Collected data entries
== Segment start ==

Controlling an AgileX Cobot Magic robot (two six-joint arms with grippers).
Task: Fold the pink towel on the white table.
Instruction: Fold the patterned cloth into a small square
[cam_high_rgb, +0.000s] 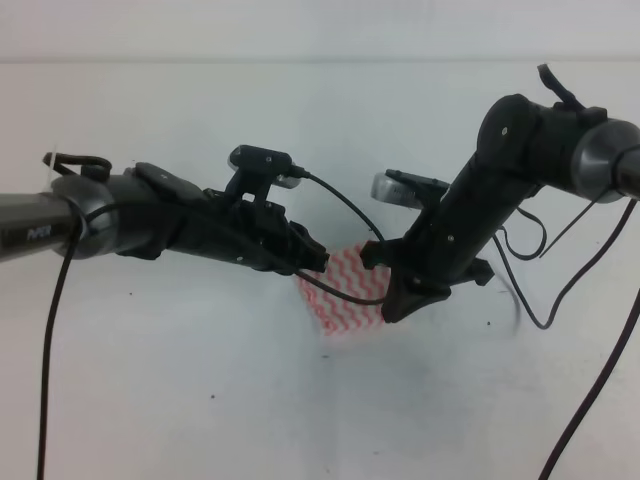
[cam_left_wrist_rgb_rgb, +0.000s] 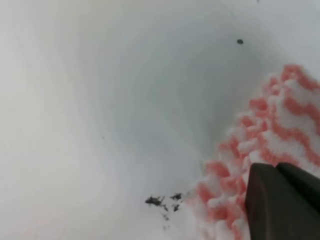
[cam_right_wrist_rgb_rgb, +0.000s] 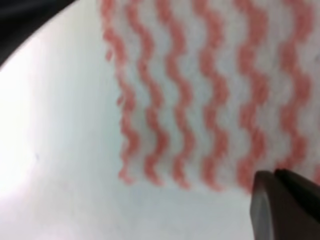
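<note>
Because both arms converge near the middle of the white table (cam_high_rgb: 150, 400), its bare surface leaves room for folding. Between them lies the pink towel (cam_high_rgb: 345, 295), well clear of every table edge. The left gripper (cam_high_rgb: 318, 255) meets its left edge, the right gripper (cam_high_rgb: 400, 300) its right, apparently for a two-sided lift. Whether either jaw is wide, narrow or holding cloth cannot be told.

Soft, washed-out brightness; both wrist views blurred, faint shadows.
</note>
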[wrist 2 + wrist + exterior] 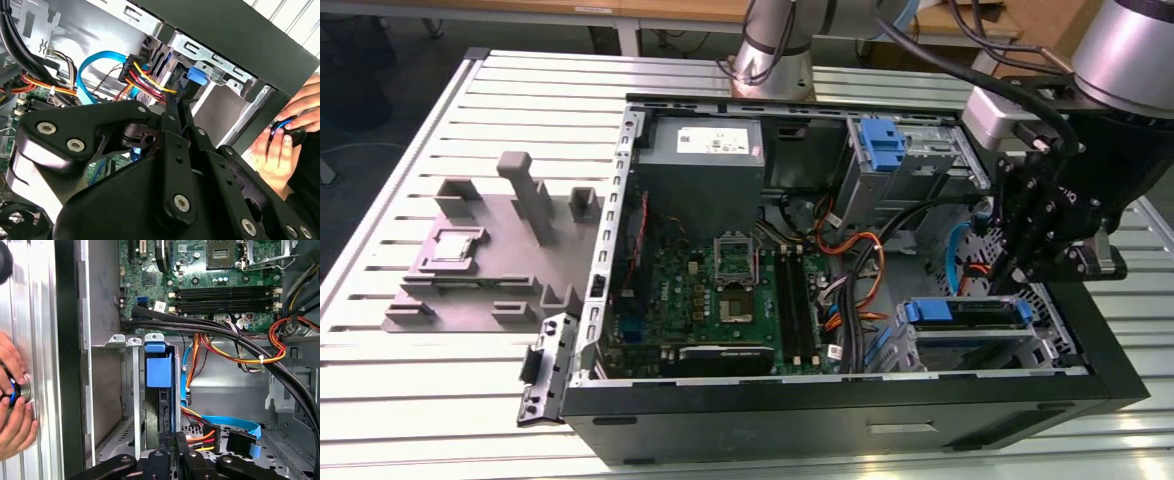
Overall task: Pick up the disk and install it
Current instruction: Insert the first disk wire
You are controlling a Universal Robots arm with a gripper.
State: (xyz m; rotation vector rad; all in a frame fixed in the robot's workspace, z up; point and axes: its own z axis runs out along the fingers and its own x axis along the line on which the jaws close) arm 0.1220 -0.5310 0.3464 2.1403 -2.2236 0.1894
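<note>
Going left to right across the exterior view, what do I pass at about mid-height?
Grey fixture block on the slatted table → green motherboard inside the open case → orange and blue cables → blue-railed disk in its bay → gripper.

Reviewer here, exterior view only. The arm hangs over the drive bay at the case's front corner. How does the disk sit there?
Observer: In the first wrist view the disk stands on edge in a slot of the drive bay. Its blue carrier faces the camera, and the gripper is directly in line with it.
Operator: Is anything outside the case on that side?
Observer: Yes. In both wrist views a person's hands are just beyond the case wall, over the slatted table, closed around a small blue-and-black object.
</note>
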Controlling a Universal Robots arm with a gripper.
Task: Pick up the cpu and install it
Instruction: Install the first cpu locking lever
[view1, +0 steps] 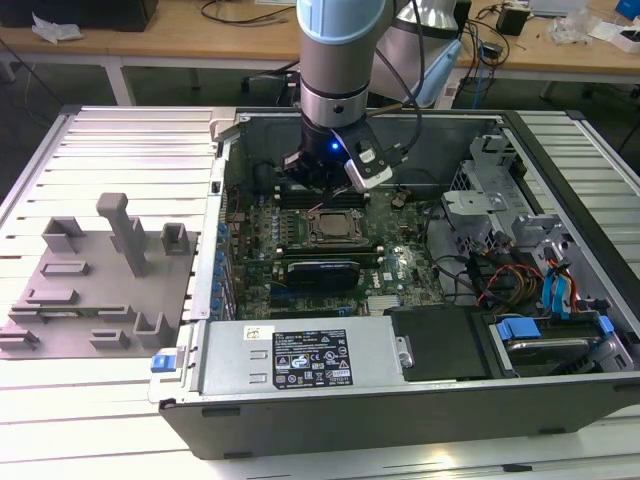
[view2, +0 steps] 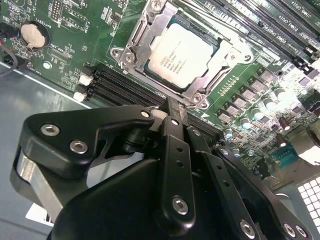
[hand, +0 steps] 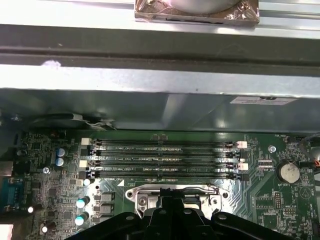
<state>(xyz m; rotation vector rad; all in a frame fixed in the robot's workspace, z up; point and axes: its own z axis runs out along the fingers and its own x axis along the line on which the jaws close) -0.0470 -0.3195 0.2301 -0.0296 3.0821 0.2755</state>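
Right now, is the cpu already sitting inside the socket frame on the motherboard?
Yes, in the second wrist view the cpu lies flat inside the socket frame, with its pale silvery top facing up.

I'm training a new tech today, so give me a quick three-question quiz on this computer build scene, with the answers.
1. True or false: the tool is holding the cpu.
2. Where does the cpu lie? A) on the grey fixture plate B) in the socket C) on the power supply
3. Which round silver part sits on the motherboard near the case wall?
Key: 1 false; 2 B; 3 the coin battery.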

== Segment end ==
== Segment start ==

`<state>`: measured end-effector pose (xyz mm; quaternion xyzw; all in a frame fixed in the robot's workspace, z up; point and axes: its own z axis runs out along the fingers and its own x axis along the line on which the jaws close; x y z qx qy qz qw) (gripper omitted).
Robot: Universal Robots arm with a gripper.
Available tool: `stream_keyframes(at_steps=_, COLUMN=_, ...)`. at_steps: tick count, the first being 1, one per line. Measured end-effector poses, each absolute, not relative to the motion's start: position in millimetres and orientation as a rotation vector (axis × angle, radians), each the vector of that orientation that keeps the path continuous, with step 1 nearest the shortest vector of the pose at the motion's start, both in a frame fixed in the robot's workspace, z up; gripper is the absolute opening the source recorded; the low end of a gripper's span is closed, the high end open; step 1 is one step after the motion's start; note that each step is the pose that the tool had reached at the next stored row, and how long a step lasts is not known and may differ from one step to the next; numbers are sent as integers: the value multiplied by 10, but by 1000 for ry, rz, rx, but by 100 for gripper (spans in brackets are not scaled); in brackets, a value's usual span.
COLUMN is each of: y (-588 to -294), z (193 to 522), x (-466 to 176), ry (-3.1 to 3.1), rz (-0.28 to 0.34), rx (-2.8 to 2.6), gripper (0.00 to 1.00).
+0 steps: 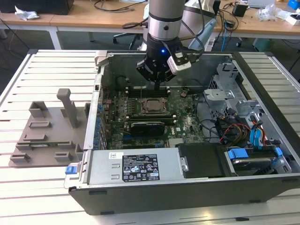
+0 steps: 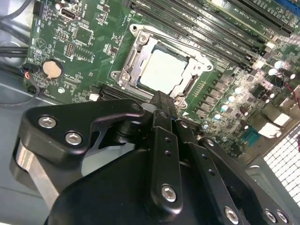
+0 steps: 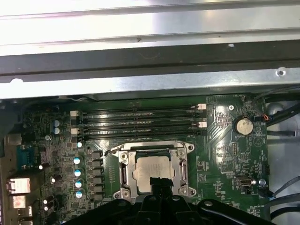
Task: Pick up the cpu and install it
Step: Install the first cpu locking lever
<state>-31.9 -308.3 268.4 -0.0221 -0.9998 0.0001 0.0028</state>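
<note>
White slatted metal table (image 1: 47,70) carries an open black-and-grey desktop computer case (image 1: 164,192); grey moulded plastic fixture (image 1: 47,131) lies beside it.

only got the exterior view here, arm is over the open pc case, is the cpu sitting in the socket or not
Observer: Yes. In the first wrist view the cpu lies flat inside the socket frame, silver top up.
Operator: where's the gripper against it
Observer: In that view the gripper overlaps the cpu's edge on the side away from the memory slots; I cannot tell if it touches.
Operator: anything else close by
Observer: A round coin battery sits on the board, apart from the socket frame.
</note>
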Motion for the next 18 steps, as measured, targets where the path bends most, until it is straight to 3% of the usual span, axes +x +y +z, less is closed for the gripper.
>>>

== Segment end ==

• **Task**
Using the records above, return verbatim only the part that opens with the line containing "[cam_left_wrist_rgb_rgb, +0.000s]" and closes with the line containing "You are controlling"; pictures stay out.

• **Response area**
[cam_left_wrist_rgb_rgb, +0.000s] 
[cam_right_wrist_rgb_rgb, +0.000s] 
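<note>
Because both arms converge near the middle of the white table (cam_high_rgb: 150, 400), its bare surface leaves room for folding. Between them lies the pink towel (cam_high_rgb: 345, 295), well clear of every table edge. The left gripper (cam_high_rgb: 318, 255) meets its left edge, the right gripper (cam_high_rgb: 400, 300) its right, apparently for a two-sided lift. Whether either jaw is wide, narrow or holding cloth cannot be told.

Soft, washed-out brightness; both wrist views blurred, faint shadows.
</note>
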[wrist 2 + wrist + exterior] 
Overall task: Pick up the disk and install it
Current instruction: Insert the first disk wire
You are controlling a Universal Robots arm with a gripper.

What precedes this is the full answer.